En réponse à francis B (frére d'agnés B)
Un article où je me suis trouvé certaines compétences , qui m'empêcheront de déménager ou recevoir des pierres....
RR comme...
R comme Roederer bien sûr, mais R comme Rouzaud surtout, un R s'associe à un F celui de Frédéric, digne héritier de cette belle maison familiale.
C'est lui qui nous reçoit ce matin pour se plier à notre quête des plaisirs gourmands de nos invités.
A la question ENTREE en « matières »,la réponse tombe de suite: « des huîtres », pour la fraîcheur , le goût. .Cette réponse est tombée, droite,précise, ciselée à l'image de la pureté et la minéralité de son choix iodé. A ce moment, je ne peux m'empêcher de me rappeler son père qui quelques années plus tôt, m'avait reçu avec autant d'élégance et courtoisie.
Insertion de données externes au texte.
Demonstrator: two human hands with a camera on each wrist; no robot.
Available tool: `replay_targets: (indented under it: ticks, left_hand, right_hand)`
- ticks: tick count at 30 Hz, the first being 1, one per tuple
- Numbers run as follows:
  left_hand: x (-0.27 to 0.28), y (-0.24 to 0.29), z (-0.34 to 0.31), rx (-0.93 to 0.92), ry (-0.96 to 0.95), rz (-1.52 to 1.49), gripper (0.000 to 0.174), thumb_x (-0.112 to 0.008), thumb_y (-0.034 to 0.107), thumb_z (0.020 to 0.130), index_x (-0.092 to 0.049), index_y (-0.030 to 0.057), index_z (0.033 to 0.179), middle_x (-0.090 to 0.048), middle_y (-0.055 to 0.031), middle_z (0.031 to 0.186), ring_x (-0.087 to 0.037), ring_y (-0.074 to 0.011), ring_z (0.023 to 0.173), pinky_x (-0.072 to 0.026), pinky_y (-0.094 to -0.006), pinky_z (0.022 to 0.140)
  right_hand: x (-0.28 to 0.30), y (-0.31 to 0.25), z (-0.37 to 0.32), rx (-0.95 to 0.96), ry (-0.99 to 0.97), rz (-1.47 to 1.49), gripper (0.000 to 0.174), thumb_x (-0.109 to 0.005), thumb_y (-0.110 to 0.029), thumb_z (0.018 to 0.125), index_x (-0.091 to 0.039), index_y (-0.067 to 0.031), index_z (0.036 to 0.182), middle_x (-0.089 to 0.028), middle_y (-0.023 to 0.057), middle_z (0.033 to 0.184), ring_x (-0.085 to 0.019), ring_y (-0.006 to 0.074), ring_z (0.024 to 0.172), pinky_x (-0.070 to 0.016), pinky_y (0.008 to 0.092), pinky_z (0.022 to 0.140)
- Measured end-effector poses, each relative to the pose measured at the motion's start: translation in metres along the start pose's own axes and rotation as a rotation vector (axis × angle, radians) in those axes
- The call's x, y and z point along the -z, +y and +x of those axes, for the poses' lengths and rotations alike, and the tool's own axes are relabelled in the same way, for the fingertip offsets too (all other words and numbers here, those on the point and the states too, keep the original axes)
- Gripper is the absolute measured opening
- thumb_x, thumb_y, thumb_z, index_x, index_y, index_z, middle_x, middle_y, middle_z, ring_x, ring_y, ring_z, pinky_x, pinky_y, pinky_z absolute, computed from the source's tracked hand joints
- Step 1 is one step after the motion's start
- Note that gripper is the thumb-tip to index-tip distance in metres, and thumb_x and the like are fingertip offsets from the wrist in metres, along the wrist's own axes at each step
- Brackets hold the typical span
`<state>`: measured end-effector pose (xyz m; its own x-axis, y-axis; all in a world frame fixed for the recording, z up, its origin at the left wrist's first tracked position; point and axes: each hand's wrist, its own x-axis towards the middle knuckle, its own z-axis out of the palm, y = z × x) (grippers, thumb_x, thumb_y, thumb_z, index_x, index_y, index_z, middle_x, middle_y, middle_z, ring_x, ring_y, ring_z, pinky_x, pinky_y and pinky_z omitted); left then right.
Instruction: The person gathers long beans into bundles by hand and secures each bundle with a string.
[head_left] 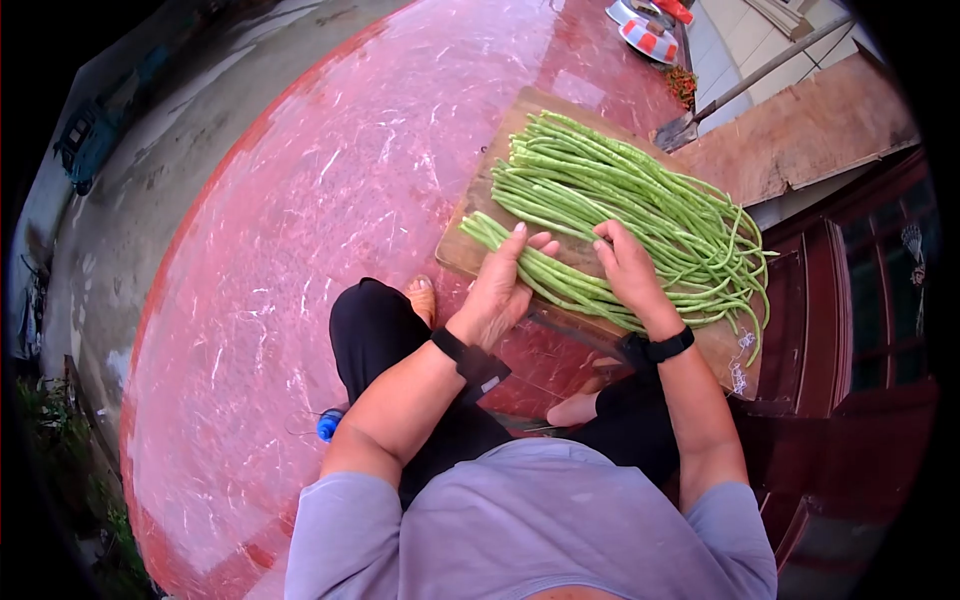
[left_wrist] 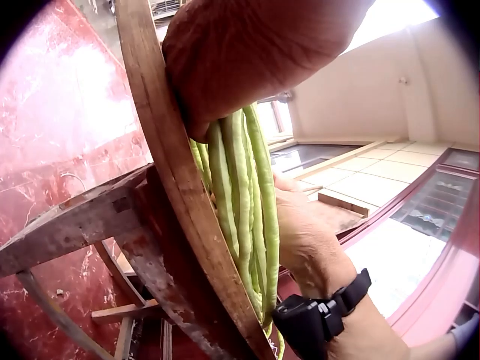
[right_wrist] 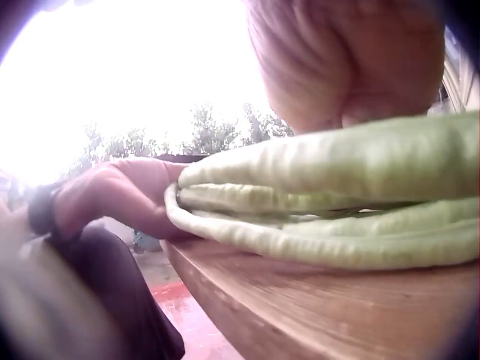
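Long green beans point(head_left: 620, 185) lie in a wide pile on a wooden board point(head_left: 458, 250). A smaller bundle of beans point(head_left: 565, 285) lies along the board's near edge, apart from the pile at its left end. The left hand point(head_left: 497, 285) grips this bundle near its left end, thumb on top. Over the bundle's middle is the right hand point(head_left: 630, 268), fingers bent; whether it touches the beans is unclear. In the left wrist view the bundle point(left_wrist: 247, 195) runs from the left hand point(left_wrist: 247, 52) past the right hand point(left_wrist: 304, 232).
A plywood sheet point(head_left: 800, 135) and a shovel point(head_left: 680, 130) are beyond the board. White string point(head_left: 740, 362) lies at its right corner. The person's knees and feet are below the near edge, and a blue object point(head_left: 329, 424) is on the red floor.
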<state>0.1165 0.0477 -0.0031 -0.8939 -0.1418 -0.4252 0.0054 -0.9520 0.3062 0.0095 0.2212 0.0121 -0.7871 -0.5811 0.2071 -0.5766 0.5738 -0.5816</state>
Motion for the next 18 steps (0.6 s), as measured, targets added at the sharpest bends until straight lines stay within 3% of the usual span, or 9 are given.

Dans ses Maisons où rien ne bouge, tant elles sont institutionnelles,la modernité est là cependant, en marche , discrète, comme pour ne pas offusquer la patine du temps.
Mon questionnement gourmand a continué et ce n'est pas le choix du dessert qui me surprendra : un sorbet, de préférence à la mandarine si possible. Une fois encore ,un choix, frais, vif.
Si on lui parle d'un champagne (en dehors du sien) qu'il a plaisir a déguster,son dévolu se jette sur un ultra brut (sans dosage) de chez LP autres initiales fameuses. Pas vraiment étonnant, pour cet esthète de la pureté, pour qui le maquillage survitaminé de notre société est une abomination.
Authentique,vérité, autant de noms propres qui prennent là , toute leur acception.
L'endroit où il nous inviterait facilement, serait naturellement un restaurant de poissons , crus et marinés de préférence. Et de nous citer sa dernière belle aventure culinaire au Japon autour de dix plats et sushis d'une grande légèreté.
N'attendez pas par contre qu'il vous emmène dans sa cantine , il n'en a point, et c'est le mot découverte qui lui fait office d'habitude.
Quand il reçoit chez lui , pas de cérémonial non plus , ce sera simple autour d'un bon plat unique qui pourrait être un gigot mijoté longtemps, accompagné d'une semoule à couscous pour ne pas oublier ses origines « pieds noirs » du côté maternel.
Et si je lui demande de m'emmener dans un endroit synonyme de plaisir, il nous suffira de quelques mètres à pieds pour nous rendre dans leur tout nouvel (1867) hôtel particulier, entièrement rénové pour recevoir ses clients privilégiés.
Le lieu est élégant, calme, tout a été remis en valeur, sans ostentation excessive, pour livrer à nos yeux la noblesse des bois anciens qui avaient subis « l'outrage » de plus d'un siècle de vernissages successifs.
Cette sérénité m'amène a penser que si ailleurs le silence est d'or, ici la parole est de Cristal.
Cristal Roederer bien sûr, CR pour les intimes, belles initiales que celles ci, comme pour signer , si il en était besoin, l'expression d'un savoir être porté en art du savoir faire.
Alors si les deux R de Rouzaud et Roederer font une belle une association au service de l'excellence, ne l'ébruitait pas trop, nos amis anglais s'offusquerait en imaginant que ce RR la, fasse de Cristal, la Rolls Royce du champagne.
VOUS VOYEZ QUE JE PEUX ETRE S2RIEUX QUAND JE TRAVAILLE!!!!!!!!!!!!!!!